2 WFP/EB.A/2000/4-A NOTE TO THE EXECUTIVE BOARD This document is submitted for consideration to the Executive Board. The Secretariat invites members of the Board who may have questions of a technical nature with regard to this document, to contact the WFP staff focal point(s) indicated below, preferably well in advance of the Board's meeting. Director, Strategy and Policy Division (SP): Senior Adviser, Policy Service (SPP): Ms D. Spearman tel.: 066513-2601 Ms D. Hines tel.: 066513-2233 Should you have any questions regarding matters of dispatch of documentation for the Executive Board, please contact the Documentation and Meetings Clerk (tel.: 0665132645).

WFP/EB.A/2000/4-A 3 EMERGING ISSUES RELEVANT TO WFP Introductory Note 1. At its Annual Session in May 1997, the Executive Board decided that in even-numbered years the Secretariat should prepare an Emerging Issues paper, which could serve as the basis for a forward-looking discussion of key issues.
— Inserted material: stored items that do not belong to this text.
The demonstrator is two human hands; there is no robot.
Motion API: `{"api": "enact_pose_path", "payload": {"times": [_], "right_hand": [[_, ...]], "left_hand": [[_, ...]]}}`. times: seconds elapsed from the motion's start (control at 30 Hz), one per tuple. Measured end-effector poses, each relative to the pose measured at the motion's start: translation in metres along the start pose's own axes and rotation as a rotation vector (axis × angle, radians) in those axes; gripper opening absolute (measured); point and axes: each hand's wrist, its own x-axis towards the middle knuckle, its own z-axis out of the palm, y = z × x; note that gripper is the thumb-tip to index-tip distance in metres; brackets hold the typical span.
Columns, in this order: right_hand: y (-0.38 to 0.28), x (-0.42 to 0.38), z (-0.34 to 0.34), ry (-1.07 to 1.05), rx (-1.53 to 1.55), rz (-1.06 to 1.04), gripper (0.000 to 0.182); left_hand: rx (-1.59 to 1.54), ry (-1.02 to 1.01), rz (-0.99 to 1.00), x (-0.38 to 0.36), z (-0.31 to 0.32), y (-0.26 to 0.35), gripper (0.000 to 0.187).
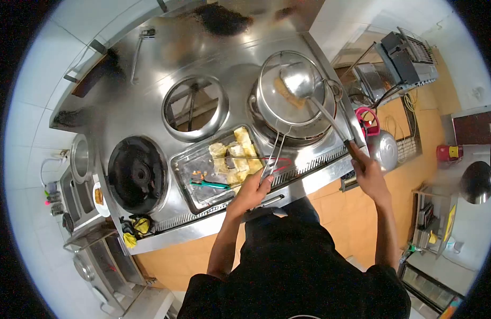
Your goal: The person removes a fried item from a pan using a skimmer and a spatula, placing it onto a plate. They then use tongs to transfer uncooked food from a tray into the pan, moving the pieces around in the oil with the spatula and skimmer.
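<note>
My left hand (251, 192) is closed on metal tongs (278, 154), whose tips reach up to the near edge of a round strainer (270, 101) over a pot on the right burner. My right hand (369, 175) grips the dark handle of a ladle (330, 118). The ladle's bowl rests over the strainer, beside a brown piece of food (289, 95). Left of my left hand, a metal tray (189, 194) holds several pale yellow food pieces (238, 154) and a teal-handled utensil (209, 184).
An empty burner ring (222, 114) stands behind the tray, and a black burner (136, 173) lies left of it. Yellow and black cloths (129, 240) hang at the front left corner. A pink basket (374, 127) and a metal lid (383, 150) are right of the stove.
</note>
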Motion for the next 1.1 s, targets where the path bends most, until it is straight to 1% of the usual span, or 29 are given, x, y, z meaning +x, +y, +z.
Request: {"api": "enact_pose_path", "payload": {"times": [0.07,0.1,0.13,0.2,0.27,0.33,0.37,0.4,0.47,0.5,0.53,0.6,0.63,0.7,0.73,0.83,0.87,0.93,0.97,1.1], "right_hand": [[-0.005,-0.007,0.012,-0.026,0.055,-0.149,0.046],[-0.015,-0.012,0.011,-0.099,0.078,-0.028,0.046],[-0.019,-0.017,0.016,-0.098,0.075,-0.041,0.046],[-0.026,-0.023,0.031,-0.039,0.012,-0.192,0.045],[-0.033,-0.027,0.050,-0.017,0.054,-0.250,0.046],[-0.042,-0.029,0.071,-0.013,0.263,-0.176,0.047],[-0.046,-0.035,0.082,-0.049,0.333,-0.072,0.048],[-0.048,-0.042,0.098,-0.019,0.320,-0.068,0.049],[-0.058,-0.067,0.122,-0.094,0.599,0.050,0.049],[-0.070,-0.080,0.138,-0.067,0.769,0.009,0.049],[-0.073,-0.090,0.148,-0.085,0.768,0.036,0.054],[-0.096,-0.115,0.165,-0.095,0.880,0.029,0.059],[-0.102,-0.125,0.172,-0.103,0.879,0.027,0.059],[-0.116,-0.147,0.186,-0.119,0.921,-0.001,0.066],[-0.125,-0.156,0.195,-0.137,0.917,-0.007,0.066],[-0.156,-0.173,0.228,-0.143,1.161,0.030,0.074],[-0.172,-0.176,0.241,-0.151,1.163,0.014,0.074],[-0.204,-0.187,0.268,-0.150,1.279,-0.005,0.074],[-0.222,-0.191,0.284,-0.140,1.237,-0.025,0.079],[-0.295,-0.215,0.358,-0.174,1.303,-0.047,0.077]], "left_hand": [[-0.005,0.020,0.040,-0.012,-0.018,0.002,0.028],[0.108,0.040,0.065,-0.018,-0.026,-0.003,0.027],[0.108,0.052,0.071,-0.025,-0.030,-0.012,0.027],[0.023,0.061,0.112,-0.042,-0.036,-0.024,0.026],[0.002,0.085,0.077,-0.067,-0.044,-0.027,0.024],[-0.230,0.090,-0.075,-0.092,-0.056,-0.020,0.020],[-0.275,0.104,-0.093,-0.105,-0.060,-0.019,0.017],[-0.269,0.123,-0.086,-0.117,-0.066,-0.021,0.017],[-0.409,0.088,-0.071,-0.138,-0.082,-0.029,0.017],[-0.382,0.108,-0.074,-0.148,-0.089,-0.033,0.018],[-0.373,0.116,-0.077,-0.158,-0.098,-0.036,0.018],[-0.417,0.125,-0.112,-0.185,-0.114,-0.040,0.019],[-0.470,0.123,-0.096,-0.197,-0.120,-0.047,0.020],[-0.474,0.159,-0.100,-0.224,-0.132,-0.051,0.019],[-0.469,0.186,-0.104,-0.239,-0.140,-0.054,0.019],[-0.463,0.230,-0.090,-0.282,-0.172,-0.067,0.020],[-0.477,0.237,-0.096,-0.297,-0.185,-0.073,0.021],[-0.510,0.251,-0.072,-0.326,-0.216,-0.089,0.021],[-0.525,0.265,-0.072,-0.342,-0.235,-0.097,0.020],[-0.523,0.322,-0.067,-0.416,-0.317,-0.138,0.020]]}}
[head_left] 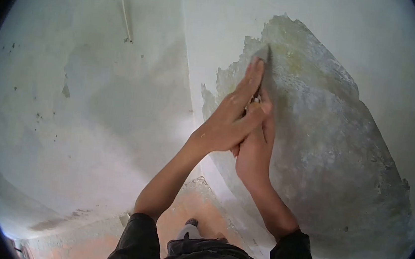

This document would highlight topics that merited discussion by the Board but that did not necessarily require the preparation of fully-fledged policy documents. 2. This paper reviews three issues: Working with the military Disease and food insecurity Communications WORKING WITH THE MILITARY Background 3. The issue of civilian-military interaction has been and will continue to be a crucial one in terms of the effective and timely delivery of humanitarian assistance. In responding to natural disasters and conflict situations, WFP and its partners have gained a variety of experience working alongside different types of military forces, including: United Nations missions (peace-enforcement, peacekeeping and military observer); Alliance forces mandated by the United Nations; Multi-national or regional forces not mandated by the United Nations; Government armies in host countries; and National military and civil defence units. 4. Additionally, negotiating with irregular military factions (whether rebel groups, militia or other armed groups) in order to reach affected populations has become a significant part of daily work for humanitarian staff. In hostile environments, humanitarian workers and peacekeepers can face similar challenges and dangers. 5. Last year s NATO intervention in Kosovo, the deployment of the International Force for East Timor (INTERFET) in East Timor and the more recent deployment of military and civil defence assets in Mozambique to assist with the flood response reflect the growing importance of the role the military plays in crises. Efforts are thus under way at the national, regional and international level, within and outside the United Nations, to renew the debate on the right civilian-military interaction in humanitarian interventions and to develop mechanisms for civil-military cooperation (CIMIC) in responding to emergencies. Typical areas for collaboration are provision of security arrangements, logistics support (especially truck and air transport) and, increasingly, training, planning and information exchange.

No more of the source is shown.